Where technology is going to go in the next 25 years is going to be 100 times more spectacular than whatever has happened in the past 25. So it is not that MBS' timing was not right. And it is not that he bet on the wrong person. Masa is rightfully a legend.
If I were MBS, I would plot to put something like 100B into some company (or companies) that firmly rest on the Blockchain and target the poorest two billion on the planet. That 100B would become 1T or even 2T in a 10-year timeframe.
Maybe I can help!
Saudi Arabia needs to make a few bold moves like this one if it is not to see a decline in 10 years. Clean energy is good news for everybody. It does not make sense for there to be no planet. If there is no habitable planet left, it does not really mean much that a country is rich. Rich loses meaning in that scenario. But a country like Saudi Arabia must diversify. That is the mantra.
I am a very political person. I can't think of Saudi Arabia (or any country, for that matter) and not think politics. And let me say at the very outset, as an avid student of American politics for decades now, it is my strong opinion that the American political system is severely lacking, and requires fundamental change. Not only that, I see enormous resistance to any suggestions for change. And not only from people who might in the short term not benefit too much from the change. The very people who might benefit drag their feet.
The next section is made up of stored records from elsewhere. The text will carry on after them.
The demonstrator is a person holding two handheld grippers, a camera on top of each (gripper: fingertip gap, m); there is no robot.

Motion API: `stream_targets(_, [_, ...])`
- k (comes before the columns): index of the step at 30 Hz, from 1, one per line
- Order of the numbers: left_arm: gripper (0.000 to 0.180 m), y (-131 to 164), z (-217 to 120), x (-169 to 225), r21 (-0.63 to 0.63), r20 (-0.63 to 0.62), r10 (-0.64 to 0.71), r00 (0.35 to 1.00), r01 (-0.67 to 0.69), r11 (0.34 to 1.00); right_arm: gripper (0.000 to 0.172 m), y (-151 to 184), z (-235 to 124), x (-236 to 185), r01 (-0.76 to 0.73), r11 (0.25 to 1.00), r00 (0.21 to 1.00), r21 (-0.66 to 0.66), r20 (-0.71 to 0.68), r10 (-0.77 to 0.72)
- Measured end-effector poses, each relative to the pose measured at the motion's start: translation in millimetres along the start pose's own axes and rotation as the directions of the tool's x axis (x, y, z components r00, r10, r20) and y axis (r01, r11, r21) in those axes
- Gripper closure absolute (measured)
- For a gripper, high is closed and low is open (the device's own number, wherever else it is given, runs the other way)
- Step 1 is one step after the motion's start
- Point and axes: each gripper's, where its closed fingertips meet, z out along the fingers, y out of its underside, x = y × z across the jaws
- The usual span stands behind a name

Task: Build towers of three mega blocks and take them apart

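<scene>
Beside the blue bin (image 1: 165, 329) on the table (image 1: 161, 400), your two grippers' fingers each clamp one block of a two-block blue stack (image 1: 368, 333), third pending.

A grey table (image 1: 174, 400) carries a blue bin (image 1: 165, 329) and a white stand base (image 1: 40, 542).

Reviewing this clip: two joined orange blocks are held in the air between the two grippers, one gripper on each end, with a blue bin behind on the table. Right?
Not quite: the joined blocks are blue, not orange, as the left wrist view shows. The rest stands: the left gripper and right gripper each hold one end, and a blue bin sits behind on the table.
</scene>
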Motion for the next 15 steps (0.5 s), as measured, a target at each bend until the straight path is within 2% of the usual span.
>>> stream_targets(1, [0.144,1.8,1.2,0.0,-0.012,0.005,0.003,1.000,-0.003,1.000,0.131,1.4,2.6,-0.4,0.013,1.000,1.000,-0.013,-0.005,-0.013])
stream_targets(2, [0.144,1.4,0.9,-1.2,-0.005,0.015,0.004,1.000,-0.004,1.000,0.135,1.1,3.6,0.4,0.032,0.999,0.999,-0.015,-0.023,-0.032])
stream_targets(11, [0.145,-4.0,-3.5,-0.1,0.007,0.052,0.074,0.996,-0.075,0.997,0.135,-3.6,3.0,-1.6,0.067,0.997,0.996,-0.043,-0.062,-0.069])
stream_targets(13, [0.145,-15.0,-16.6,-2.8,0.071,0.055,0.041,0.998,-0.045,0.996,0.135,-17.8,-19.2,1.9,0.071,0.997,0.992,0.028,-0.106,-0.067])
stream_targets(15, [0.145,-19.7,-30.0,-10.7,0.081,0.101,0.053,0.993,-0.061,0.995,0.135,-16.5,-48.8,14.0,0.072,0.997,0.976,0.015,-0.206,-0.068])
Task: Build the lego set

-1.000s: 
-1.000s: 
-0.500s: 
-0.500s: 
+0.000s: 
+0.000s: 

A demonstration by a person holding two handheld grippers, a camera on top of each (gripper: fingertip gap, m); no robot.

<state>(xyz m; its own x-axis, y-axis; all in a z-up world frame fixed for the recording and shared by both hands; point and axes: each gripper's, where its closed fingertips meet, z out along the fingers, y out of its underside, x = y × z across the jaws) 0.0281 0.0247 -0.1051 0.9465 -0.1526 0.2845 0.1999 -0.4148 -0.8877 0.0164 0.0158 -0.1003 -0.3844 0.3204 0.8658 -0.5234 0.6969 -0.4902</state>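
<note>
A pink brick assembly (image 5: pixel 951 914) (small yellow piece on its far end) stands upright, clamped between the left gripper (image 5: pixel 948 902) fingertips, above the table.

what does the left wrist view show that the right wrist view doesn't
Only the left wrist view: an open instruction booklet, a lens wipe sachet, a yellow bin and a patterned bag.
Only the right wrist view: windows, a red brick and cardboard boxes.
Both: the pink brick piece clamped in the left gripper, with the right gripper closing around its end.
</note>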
I don't think the American political system is the ideal that every country needs to move towards. Even if the idea is a western-style liberal democracy, look at the many countries of Europe. Each so-called western democracy seems to carve out its own unique path. And so it can be said every country on earth is destined to carve out a unique political path.
If the United States will move up to its next level of economic development, it must transform its politics. If China is to avoid the middle-income trap, it must transform its politics. If Saudi Arabia is to diversify and not see decline in 10 years, it must transform its politics.
My recommendation to every monarchy in the Gulf is to create a path to a constitutional monarchy. Again, the pace will be unique to every country. And the monarch need not be as laid back as Queen Elizabeth. It is possible to create a constitutional monarchy where the monarch stays a fairly active figure. As to the unique path for each country, and the shape of that particular constitutional monarchy, there can be debate and discussion.
A more participatory political system is likely to exert that requisite pressure that will force the Gulf economies to diversify and maintain their vibrancy even during the fast-approaching clean energy era. There is a major economic incentive for political reform.
And this is the least disruptive way to transform. Arab Springs, by definition, are phenomenon that blindside you. They come out of seemingly nowhere. So it makes sense to be proactive about it.